DORA exposes the same weakness in a different shape.

DORA has been in force since January 17, 2025. Most in-scope financial entities have now built some version of an Article 28 ICT third-party register — vendor names, service categories, criticality fields, contract references — and many believe the exercise is finished. But supervisory scrutiny is moving toward something more operational: concentration risk. And that’s where most registers turn out to be weaker than their owners assume.

A register is not automatically a risk picture. Often it’s just a procurement inventory. What authorities increasingly want to understand is operational dependency, systemic concentration, substitutability, exit feasibility, and resilience under disruption — in plain terms, what happens if one of your critical providers fails? That matters most exactly where organizations are concentrated: hyperscalers, core banking vendors, ERP providers, security platforms, outsourced infrastructure, managed-service ecosystems. Many firms document the vendors without understanding the operational blast radius behind them.

Article 28(5) is explicit that competent authorities assess ICT concentration risk at both entity and sector level, and the EBA, ESMA and EIOPA have been clear they will look. A register that’s ready for that answers three questions:

1. How concentrated is critical ICT dependency — not just by vendor count, but by spend concentration, operational dependency, critical-function mapping, and recovery feasibility? (The EBA treats more than 30% of ICT spend on a single provider as a flag.) Organizations routinely discover too late that a large share of critical operations depends on a surprisingly small provider cluster.
2. Is the exit strategy operational or theoretical?
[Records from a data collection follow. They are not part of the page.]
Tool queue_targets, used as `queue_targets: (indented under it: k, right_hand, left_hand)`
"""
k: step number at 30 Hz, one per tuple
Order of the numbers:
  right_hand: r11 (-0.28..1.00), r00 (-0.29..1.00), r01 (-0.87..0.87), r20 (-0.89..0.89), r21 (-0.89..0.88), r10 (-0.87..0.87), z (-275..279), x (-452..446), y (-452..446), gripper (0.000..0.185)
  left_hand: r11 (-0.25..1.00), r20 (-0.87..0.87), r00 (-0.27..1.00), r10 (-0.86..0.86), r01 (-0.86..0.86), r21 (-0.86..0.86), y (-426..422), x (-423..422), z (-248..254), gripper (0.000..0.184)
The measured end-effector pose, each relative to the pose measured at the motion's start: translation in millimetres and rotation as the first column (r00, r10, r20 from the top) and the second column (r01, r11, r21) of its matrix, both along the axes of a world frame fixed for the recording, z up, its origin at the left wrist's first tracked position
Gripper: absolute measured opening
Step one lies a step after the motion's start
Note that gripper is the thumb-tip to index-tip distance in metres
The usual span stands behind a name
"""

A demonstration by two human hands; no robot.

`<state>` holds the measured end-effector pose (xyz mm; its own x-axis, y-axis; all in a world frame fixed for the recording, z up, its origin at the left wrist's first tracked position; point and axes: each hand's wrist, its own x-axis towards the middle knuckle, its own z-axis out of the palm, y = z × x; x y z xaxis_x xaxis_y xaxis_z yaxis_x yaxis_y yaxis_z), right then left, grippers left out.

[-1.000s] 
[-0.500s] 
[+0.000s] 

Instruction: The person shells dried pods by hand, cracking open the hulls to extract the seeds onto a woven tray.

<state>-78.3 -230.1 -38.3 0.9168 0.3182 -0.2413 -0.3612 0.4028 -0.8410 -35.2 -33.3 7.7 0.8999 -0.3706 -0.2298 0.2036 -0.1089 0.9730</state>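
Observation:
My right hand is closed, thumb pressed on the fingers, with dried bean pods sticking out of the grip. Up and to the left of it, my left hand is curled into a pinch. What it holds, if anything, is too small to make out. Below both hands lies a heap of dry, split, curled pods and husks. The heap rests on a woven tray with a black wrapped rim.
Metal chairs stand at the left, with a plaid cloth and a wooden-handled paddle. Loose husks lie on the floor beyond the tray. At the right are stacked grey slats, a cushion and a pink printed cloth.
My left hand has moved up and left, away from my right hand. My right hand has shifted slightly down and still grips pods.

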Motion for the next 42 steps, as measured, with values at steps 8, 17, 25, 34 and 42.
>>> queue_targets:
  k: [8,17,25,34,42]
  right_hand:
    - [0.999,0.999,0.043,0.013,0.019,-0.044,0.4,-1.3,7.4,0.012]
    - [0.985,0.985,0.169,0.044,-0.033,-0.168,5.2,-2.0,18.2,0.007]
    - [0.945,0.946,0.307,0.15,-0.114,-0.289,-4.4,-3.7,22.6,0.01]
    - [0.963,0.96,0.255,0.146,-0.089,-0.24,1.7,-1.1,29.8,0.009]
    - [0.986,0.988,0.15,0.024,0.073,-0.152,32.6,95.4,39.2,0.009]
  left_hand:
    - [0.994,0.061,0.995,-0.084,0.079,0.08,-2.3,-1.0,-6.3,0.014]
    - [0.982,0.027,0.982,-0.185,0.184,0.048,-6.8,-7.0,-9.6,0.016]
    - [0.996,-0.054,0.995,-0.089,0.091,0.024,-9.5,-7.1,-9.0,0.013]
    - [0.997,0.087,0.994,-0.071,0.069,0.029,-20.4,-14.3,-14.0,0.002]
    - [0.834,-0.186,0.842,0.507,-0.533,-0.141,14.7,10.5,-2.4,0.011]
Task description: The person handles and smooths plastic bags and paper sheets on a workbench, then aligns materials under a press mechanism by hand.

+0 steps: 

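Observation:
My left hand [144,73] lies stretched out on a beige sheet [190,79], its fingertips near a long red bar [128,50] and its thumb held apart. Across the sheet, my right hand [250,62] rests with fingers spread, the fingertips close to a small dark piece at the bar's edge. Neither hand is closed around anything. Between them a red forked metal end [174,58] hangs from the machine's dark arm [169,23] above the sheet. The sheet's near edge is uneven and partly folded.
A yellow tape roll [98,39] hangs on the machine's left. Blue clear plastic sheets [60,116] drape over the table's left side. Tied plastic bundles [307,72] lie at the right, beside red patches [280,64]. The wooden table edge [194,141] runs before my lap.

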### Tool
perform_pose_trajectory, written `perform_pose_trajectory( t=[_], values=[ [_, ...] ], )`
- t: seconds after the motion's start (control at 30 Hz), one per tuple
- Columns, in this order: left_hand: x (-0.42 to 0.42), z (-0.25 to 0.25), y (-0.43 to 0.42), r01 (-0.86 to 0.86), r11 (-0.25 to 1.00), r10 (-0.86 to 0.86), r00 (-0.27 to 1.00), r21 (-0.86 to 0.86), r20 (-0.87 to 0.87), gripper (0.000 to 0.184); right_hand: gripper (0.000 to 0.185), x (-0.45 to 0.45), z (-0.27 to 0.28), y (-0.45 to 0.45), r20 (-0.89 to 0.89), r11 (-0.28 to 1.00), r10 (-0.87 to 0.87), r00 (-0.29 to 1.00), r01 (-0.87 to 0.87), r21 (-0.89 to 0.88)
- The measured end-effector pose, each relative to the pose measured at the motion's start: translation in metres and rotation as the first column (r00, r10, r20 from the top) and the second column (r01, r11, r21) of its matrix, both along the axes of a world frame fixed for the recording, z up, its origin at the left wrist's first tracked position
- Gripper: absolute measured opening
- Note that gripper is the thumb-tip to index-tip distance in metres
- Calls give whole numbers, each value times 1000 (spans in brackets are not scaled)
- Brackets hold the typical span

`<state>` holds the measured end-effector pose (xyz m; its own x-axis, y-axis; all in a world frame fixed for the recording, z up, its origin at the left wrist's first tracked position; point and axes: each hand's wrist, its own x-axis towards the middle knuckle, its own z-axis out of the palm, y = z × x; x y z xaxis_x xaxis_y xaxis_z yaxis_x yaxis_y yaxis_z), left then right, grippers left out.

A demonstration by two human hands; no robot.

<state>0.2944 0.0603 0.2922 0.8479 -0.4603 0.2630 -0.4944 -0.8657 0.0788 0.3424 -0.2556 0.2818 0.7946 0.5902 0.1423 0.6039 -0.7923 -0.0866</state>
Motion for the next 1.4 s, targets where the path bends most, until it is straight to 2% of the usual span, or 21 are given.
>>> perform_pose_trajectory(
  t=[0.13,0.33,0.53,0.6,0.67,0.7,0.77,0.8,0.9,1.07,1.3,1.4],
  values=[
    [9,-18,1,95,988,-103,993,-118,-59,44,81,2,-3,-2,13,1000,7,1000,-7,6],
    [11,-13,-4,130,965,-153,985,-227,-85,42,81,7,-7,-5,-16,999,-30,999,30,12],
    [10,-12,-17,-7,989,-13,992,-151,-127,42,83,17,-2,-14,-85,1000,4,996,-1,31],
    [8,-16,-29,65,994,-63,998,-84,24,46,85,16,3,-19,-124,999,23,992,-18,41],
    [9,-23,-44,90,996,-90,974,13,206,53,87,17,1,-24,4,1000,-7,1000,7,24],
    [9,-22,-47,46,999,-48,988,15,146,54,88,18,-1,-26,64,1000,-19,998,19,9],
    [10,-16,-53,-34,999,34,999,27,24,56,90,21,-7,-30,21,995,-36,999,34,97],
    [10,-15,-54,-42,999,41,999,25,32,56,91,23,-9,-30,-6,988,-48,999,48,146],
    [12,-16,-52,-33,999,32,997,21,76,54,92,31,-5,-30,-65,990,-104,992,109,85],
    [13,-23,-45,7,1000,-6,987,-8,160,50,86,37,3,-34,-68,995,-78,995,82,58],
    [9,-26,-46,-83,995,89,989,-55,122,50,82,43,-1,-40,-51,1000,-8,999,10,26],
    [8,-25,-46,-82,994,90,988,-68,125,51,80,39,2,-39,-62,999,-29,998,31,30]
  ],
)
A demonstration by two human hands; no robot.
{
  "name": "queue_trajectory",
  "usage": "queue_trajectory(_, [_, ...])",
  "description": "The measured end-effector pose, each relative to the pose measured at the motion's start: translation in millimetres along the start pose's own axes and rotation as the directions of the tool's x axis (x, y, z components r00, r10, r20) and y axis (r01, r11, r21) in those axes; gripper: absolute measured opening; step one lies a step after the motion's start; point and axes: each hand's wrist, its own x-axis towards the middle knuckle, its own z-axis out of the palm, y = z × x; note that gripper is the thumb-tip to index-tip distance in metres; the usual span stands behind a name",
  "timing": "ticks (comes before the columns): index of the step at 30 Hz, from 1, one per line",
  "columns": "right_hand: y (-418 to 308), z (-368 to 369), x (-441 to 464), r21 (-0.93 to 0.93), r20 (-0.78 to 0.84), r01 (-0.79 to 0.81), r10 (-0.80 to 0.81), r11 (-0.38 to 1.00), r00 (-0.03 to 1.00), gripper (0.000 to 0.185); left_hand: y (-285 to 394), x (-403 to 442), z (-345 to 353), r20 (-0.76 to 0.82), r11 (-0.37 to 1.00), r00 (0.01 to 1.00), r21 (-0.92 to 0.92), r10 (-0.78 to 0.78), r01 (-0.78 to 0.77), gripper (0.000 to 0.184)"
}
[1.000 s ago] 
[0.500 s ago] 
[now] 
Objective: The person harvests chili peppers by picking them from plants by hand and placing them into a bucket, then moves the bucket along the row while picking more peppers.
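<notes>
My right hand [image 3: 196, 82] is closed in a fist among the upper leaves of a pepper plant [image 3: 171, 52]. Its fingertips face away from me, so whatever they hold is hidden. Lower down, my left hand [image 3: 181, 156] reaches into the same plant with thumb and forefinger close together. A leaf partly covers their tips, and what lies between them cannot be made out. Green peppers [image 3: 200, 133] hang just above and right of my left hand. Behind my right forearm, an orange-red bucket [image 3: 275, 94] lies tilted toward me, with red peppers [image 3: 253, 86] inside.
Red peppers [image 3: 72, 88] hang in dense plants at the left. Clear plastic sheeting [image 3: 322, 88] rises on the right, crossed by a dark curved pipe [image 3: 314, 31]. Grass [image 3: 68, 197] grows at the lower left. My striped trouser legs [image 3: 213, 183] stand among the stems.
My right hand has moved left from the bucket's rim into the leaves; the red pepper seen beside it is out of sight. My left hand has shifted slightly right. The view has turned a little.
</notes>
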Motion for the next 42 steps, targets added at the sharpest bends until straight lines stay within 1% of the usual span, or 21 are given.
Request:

Most contracts contain termination clauses. Far fewer organizations have realistic migration sequencing, tested export procedures, dependency maps, replacement timelines, or viable fallback planning. A contractual right to exit is not the operational ability to exit — and supervisors increasingly know the difference. The test is whether it would actually work in a 90-day exit scenario.
3. Would portability actually work under stress? A data-portability clause that looks fine in procurement review is a different thing during a compressed transition, a provider dispute, degraded cooperation, or a cyber incident. A clause that only functions during ideal commercial goodwill is not a resilience control.

The shift underneath both.

Across the AI Act and DORA, the regulatory direction is the same. Authorities are moving away from “does a policy document exist / was the checkbox ticked / was the statement signed,” and toward whether the organization actually has operational awareness, governance traceability, accountable ownership, dependency visibility, and defensible decision-making. That’s a different maturity model than most compliance programs were built for.

And the organizations that do best under supervisory engagement usually aren’t the ones with the biggest compliance budgets. They’re the ones that can show they identified their exposure, assigned ownership, documented their reasoning, understood their dependencies, and treated governance as an operational discipline rather than a documentation exercise. In the end, supervisory resilience comes down to something simpler than “perfect compliance”: being able to say, credibly, we understood the risks, we assessed them seriously, and we built governance around them before the regulator asked.